*Problem requirements*: Required from the data below: the exact lines starting at the line containing "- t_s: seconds" and ending at the line containing "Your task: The", with both ends kept and all pictures dropped.

*Input material*:
####################
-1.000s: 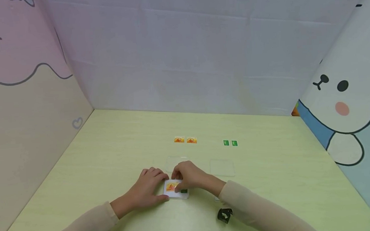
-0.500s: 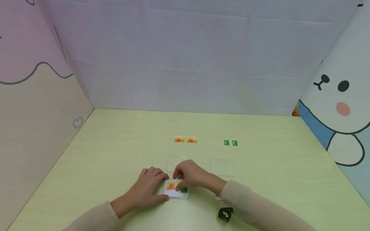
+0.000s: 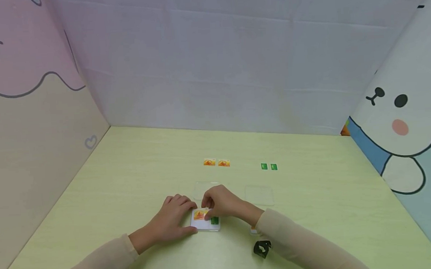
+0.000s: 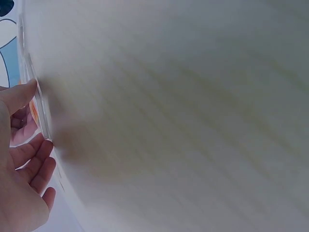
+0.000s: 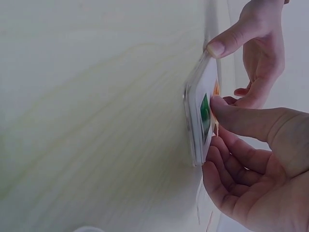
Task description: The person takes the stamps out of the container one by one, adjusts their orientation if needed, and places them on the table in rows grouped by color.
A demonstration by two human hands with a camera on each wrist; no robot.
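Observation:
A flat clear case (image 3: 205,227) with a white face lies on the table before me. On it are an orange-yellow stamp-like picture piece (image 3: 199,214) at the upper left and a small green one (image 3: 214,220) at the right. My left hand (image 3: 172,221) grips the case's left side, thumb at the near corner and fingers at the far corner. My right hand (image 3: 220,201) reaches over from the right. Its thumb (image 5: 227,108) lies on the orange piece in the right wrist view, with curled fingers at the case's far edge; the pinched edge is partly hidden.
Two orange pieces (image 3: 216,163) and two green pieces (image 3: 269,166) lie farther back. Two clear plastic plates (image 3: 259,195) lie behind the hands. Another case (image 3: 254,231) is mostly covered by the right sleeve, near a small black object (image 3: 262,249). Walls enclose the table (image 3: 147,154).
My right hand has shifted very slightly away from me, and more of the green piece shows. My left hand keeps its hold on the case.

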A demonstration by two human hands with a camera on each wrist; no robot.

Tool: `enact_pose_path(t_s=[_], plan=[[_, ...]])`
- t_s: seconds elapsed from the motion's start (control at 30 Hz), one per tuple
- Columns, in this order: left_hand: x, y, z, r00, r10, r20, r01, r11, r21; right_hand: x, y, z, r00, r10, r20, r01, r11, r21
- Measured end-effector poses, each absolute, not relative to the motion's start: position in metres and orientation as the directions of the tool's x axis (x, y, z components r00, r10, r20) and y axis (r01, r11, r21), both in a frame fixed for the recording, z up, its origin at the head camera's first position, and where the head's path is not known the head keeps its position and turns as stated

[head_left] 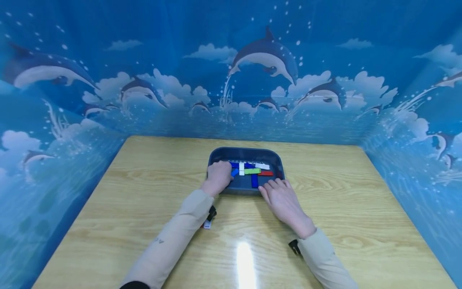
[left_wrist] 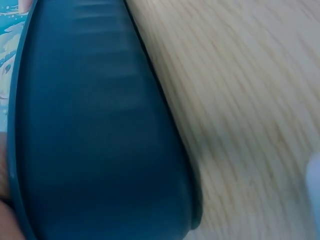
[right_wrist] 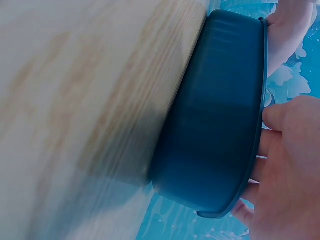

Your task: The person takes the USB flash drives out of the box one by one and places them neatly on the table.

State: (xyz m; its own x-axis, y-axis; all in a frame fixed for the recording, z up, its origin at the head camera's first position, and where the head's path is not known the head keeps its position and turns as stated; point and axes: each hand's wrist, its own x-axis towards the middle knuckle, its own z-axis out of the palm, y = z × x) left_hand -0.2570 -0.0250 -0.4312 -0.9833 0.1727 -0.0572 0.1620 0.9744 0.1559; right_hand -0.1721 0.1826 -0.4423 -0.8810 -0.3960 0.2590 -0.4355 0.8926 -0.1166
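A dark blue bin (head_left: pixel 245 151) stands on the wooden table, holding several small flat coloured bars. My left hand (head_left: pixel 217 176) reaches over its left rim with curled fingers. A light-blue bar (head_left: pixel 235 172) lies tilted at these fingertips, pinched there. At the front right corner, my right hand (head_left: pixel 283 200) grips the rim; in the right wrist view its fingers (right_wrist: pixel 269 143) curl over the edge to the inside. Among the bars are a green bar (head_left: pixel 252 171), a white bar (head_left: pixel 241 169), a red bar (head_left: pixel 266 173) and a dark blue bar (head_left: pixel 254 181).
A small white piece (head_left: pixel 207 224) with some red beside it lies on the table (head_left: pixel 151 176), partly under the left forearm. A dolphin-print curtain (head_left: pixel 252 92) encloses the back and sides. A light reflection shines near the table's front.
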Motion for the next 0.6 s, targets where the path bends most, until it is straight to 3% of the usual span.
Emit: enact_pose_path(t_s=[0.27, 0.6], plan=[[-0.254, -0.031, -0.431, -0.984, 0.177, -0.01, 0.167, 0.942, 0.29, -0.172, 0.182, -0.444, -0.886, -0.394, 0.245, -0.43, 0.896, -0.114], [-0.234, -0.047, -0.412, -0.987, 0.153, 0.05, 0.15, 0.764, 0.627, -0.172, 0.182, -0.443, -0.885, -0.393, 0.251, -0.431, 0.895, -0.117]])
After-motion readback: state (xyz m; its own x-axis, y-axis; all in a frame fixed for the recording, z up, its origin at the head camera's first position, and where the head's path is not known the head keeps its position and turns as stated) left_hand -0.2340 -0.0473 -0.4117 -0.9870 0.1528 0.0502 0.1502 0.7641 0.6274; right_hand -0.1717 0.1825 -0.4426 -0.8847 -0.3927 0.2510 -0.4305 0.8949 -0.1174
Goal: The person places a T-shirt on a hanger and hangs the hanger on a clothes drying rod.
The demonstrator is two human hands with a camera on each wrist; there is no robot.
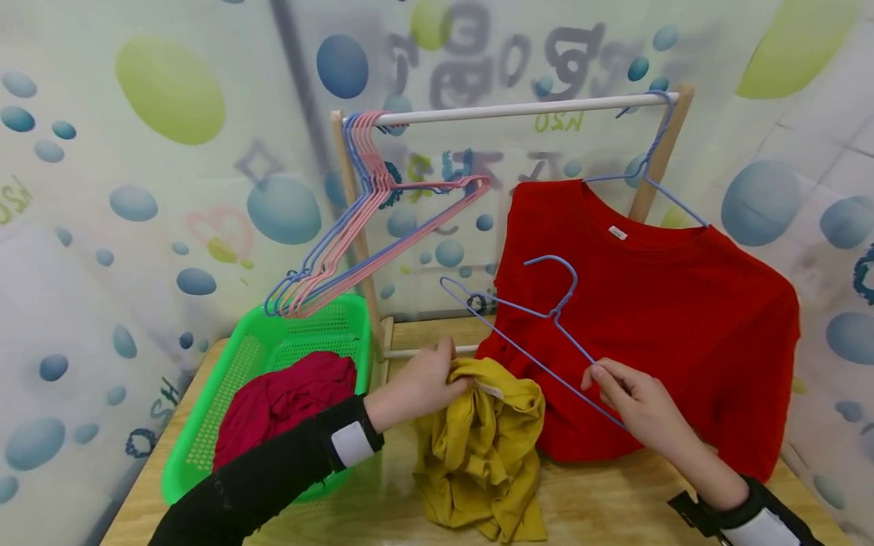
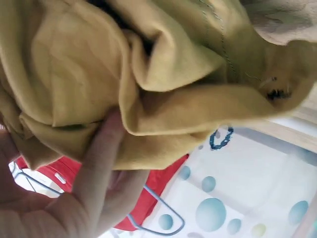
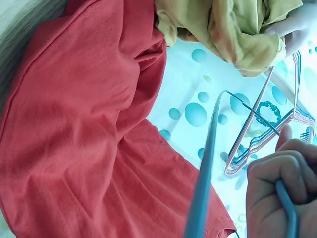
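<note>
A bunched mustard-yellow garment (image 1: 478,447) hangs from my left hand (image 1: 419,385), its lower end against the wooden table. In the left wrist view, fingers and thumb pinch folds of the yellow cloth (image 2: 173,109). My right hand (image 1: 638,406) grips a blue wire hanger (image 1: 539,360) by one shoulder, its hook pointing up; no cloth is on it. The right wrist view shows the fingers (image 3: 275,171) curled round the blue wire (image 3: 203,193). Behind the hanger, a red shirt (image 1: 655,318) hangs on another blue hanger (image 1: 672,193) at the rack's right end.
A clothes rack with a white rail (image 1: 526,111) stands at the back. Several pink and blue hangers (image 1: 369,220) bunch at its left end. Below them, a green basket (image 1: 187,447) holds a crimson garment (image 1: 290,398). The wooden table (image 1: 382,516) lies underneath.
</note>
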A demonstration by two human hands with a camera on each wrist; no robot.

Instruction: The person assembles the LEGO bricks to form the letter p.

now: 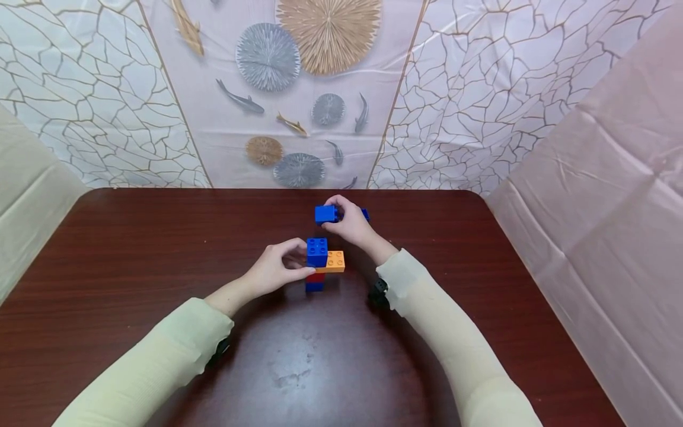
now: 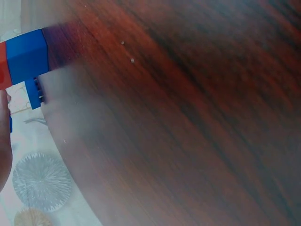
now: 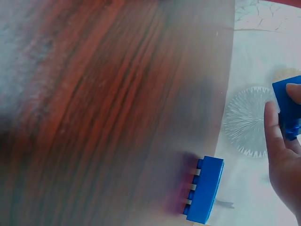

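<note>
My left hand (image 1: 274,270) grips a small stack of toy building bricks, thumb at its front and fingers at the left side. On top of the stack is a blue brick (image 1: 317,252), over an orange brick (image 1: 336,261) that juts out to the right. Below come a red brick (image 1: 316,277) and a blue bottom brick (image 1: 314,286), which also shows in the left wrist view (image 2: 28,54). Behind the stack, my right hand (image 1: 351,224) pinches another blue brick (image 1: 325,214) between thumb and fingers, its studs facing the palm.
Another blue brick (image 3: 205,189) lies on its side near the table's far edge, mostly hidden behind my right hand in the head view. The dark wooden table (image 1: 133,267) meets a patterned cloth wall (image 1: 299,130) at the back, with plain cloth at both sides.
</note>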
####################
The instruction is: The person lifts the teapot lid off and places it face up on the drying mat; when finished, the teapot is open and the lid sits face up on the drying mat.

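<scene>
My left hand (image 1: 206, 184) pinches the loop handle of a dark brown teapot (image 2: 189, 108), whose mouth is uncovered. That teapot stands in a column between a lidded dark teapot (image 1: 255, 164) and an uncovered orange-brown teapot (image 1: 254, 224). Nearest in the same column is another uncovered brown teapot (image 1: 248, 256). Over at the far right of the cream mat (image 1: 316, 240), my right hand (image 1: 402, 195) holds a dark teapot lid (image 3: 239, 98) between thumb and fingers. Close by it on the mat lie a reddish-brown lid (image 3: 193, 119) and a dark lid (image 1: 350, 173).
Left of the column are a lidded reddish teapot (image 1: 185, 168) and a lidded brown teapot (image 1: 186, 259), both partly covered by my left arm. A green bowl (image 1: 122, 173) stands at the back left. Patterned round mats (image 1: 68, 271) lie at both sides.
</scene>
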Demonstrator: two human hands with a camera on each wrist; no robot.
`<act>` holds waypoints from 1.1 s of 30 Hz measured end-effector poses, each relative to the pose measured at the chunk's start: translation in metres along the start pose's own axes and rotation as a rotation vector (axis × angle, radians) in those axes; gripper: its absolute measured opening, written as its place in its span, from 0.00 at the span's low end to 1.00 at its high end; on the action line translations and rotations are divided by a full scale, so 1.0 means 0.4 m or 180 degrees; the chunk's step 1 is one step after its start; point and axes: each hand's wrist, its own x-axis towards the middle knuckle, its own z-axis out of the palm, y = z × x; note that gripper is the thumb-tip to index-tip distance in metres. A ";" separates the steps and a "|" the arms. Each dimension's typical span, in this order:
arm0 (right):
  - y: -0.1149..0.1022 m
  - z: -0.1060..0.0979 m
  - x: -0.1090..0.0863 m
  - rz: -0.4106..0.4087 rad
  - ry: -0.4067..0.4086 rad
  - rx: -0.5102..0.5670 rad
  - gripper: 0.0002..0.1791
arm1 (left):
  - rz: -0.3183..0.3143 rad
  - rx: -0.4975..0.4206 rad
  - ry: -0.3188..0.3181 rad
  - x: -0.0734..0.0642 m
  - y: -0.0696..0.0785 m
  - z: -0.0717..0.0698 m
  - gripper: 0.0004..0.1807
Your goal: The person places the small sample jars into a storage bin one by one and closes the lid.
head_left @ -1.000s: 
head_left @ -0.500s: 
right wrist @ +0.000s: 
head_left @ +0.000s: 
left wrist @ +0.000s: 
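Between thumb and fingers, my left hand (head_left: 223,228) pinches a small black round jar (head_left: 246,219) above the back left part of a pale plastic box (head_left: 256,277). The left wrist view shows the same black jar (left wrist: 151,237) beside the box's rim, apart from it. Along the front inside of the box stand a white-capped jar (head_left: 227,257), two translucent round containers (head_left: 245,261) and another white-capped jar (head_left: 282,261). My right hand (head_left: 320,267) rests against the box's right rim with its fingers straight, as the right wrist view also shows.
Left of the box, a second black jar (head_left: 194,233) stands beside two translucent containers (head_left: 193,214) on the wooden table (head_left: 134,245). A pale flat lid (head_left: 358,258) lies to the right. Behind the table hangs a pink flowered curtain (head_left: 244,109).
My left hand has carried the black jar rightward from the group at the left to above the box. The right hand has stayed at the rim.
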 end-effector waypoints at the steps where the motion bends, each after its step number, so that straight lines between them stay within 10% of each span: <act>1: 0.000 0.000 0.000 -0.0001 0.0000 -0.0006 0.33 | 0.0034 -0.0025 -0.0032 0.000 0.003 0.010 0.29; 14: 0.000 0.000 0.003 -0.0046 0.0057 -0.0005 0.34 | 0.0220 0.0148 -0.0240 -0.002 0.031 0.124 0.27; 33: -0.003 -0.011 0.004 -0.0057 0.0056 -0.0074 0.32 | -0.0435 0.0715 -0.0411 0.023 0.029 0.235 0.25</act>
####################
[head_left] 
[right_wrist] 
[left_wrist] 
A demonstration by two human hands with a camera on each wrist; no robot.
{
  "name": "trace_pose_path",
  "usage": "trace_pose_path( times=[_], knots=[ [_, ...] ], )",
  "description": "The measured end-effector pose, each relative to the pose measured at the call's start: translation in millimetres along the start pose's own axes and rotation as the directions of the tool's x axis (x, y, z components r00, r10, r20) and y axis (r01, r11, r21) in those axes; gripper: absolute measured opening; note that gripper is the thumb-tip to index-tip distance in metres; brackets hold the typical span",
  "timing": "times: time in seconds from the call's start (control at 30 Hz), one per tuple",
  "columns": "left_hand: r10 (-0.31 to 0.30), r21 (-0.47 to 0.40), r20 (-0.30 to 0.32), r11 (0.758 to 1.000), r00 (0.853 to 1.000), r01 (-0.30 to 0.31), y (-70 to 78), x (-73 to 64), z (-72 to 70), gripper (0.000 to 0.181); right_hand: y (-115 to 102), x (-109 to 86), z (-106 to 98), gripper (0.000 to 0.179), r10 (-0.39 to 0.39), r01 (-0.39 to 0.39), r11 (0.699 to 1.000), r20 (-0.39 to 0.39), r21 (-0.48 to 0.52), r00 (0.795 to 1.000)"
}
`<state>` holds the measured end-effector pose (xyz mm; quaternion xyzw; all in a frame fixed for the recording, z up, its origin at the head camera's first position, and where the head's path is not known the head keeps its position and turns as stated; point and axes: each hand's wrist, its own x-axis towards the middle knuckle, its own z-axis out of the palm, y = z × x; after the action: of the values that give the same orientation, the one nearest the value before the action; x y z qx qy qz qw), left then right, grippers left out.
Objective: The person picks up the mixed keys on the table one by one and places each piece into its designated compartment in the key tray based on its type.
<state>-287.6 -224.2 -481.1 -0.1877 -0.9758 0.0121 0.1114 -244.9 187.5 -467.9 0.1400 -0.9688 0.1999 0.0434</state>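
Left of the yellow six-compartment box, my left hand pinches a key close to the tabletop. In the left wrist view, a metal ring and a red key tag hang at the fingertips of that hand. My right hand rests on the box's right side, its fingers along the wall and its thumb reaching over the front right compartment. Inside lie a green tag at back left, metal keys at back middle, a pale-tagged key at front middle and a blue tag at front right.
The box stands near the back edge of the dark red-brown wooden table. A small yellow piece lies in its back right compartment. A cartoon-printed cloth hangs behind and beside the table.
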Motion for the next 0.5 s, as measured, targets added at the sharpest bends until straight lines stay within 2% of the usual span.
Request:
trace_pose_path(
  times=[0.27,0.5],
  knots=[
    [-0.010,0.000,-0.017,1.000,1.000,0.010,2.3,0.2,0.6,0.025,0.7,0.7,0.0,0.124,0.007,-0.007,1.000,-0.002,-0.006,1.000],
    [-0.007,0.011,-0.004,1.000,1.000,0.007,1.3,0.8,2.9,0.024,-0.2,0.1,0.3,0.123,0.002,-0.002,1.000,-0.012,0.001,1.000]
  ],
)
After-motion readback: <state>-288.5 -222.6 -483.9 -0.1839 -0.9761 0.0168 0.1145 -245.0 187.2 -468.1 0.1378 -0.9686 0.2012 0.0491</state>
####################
*Written solution*:
- t_s: seconds elapsed from the motion's start (control at 30 Hz), one per tuple
- Columns, in this order: left_hand: x, y, z, r00, r10, r20, r01, r11, r21; right_hand: x, y, z, r00, r10, r20, r01, r11, r21
- Measured end-effector poses, each absolute, not relative to the motion's start: position in metres and orientation as the directions of the tool's x axis (x, y, z components r00, r10, r20) and y axis (r01, r11, r21), both in a frame fixed for the recording, z up, its origin at the head camera's first position, and where the head's path is not known the head keeps its position and turns as stated

[head_left] 
[left_wrist] 
[right_wrist] 

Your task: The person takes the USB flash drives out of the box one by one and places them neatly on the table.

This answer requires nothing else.